- [What the task requires]: Give back the lines below verbatim, omitting all pictures.

- [Stored data]:
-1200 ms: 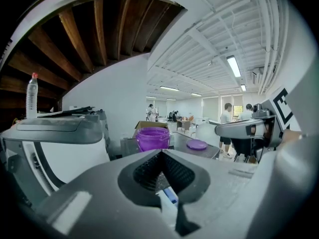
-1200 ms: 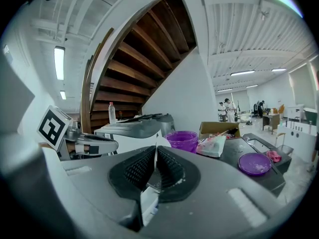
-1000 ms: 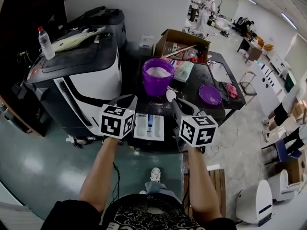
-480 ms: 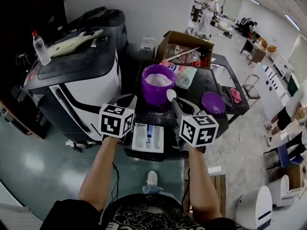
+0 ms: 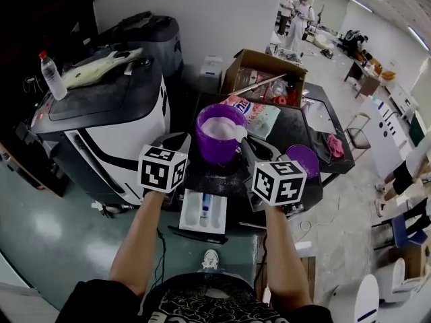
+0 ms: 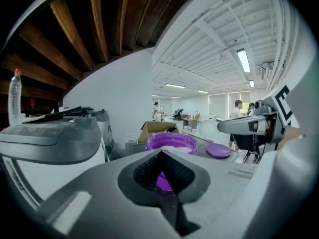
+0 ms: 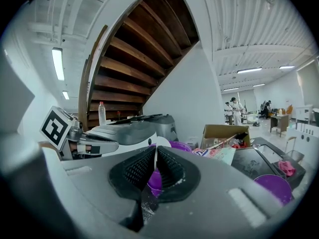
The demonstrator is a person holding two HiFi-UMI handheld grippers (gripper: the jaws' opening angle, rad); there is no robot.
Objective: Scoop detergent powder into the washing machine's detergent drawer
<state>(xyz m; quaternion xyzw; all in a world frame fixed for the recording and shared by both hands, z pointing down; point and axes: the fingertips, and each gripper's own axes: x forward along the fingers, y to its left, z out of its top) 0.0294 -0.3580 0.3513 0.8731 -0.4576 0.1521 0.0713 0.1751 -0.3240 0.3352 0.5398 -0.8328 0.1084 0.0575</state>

- [Exercise output]:
-1200 ms: 
-1200 ms: 
-1000 ms: 
-480 ms: 
+0 ms: 
+0 ms: 
+0 ms: 
The demonstrator is a person holding two HiFi-UMI handheld grippers (gripper: the jaws' opening angle, rad); there is no robot.
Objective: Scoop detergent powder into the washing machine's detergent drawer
<state>(xyz m; quaternion xyzw; all in a world frame fixed for the recording and shared by both hands, z pointing down; point and axes: the fingertips, and each gripper's own axes: x forward along the fingers, y to its left, z out of its top) 0.0294 -0.3580 0.3513 0.8731 -0.4576 0.1521 0.0713 0.1751 -0.3240 0.3352 0.5398 -0.8328 0.1084 0.0575</state>

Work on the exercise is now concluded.